Assessing the Drying Sensitivity of Alkali-Activated Binders Through Mechanical Reliability: Effect of Particle Size and Packing

Despite the steady progress of research on the alkali activation of wastes or subproducts from established industrial processes, the brittleness of the hardened alkali-activated materials frequently results in questionable mechanical reliability, particularly in industrial applications beyond construction materials. This work used a 33 factorial Design of Experiments to examine the effect of three different particle size distributions on the compressive strength and mechanical reliability (Weibull modulus) of a sodium silicate-activated blast-furnace slag under the same processing conditions.
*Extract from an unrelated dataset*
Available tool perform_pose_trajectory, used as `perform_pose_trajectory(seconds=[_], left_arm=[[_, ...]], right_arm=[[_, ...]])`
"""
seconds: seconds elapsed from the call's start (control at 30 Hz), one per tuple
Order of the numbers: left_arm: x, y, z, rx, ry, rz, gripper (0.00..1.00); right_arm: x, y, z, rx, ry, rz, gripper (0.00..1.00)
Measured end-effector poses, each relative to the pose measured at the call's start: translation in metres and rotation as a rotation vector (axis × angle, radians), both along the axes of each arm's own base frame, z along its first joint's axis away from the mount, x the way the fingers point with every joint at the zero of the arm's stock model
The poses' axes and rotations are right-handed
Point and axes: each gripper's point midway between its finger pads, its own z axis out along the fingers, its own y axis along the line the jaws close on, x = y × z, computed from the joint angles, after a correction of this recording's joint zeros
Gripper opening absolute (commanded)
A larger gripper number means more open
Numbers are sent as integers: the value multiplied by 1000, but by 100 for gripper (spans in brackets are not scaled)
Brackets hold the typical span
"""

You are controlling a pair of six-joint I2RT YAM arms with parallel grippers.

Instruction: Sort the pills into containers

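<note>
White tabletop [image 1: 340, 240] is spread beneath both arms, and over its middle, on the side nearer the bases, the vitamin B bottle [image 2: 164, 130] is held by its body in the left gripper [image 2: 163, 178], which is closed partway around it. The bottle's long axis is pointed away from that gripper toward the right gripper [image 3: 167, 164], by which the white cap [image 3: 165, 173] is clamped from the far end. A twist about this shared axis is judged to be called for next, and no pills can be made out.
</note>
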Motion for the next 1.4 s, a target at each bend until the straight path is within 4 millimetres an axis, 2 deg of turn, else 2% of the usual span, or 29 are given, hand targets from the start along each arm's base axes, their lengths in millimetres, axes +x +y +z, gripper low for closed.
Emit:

As expected, curing temperature and time were strongly correlated, and the corresponding response surfaces showed that, for all studied particle sizes, compressive strengths above 60 MPa with mechanical reliability above 5.0 could be obtained by curing at ~60 °C for ~40 h. The particle size differences caused no significant changes in the extent of alkali activation, as seen in the infrared-spectroscopy results. However, the intersection of the response surfaces showed that a coarser and narrower particle size distribution extended the working area (time × temperature) and favored mechanical reliability. Thus, the precursor’s particle size distribution, which governs particle packing and viscosity during processing, also determines the permeability of the set binder, which affects water removal during drying and the dried binder’s mechanical performance.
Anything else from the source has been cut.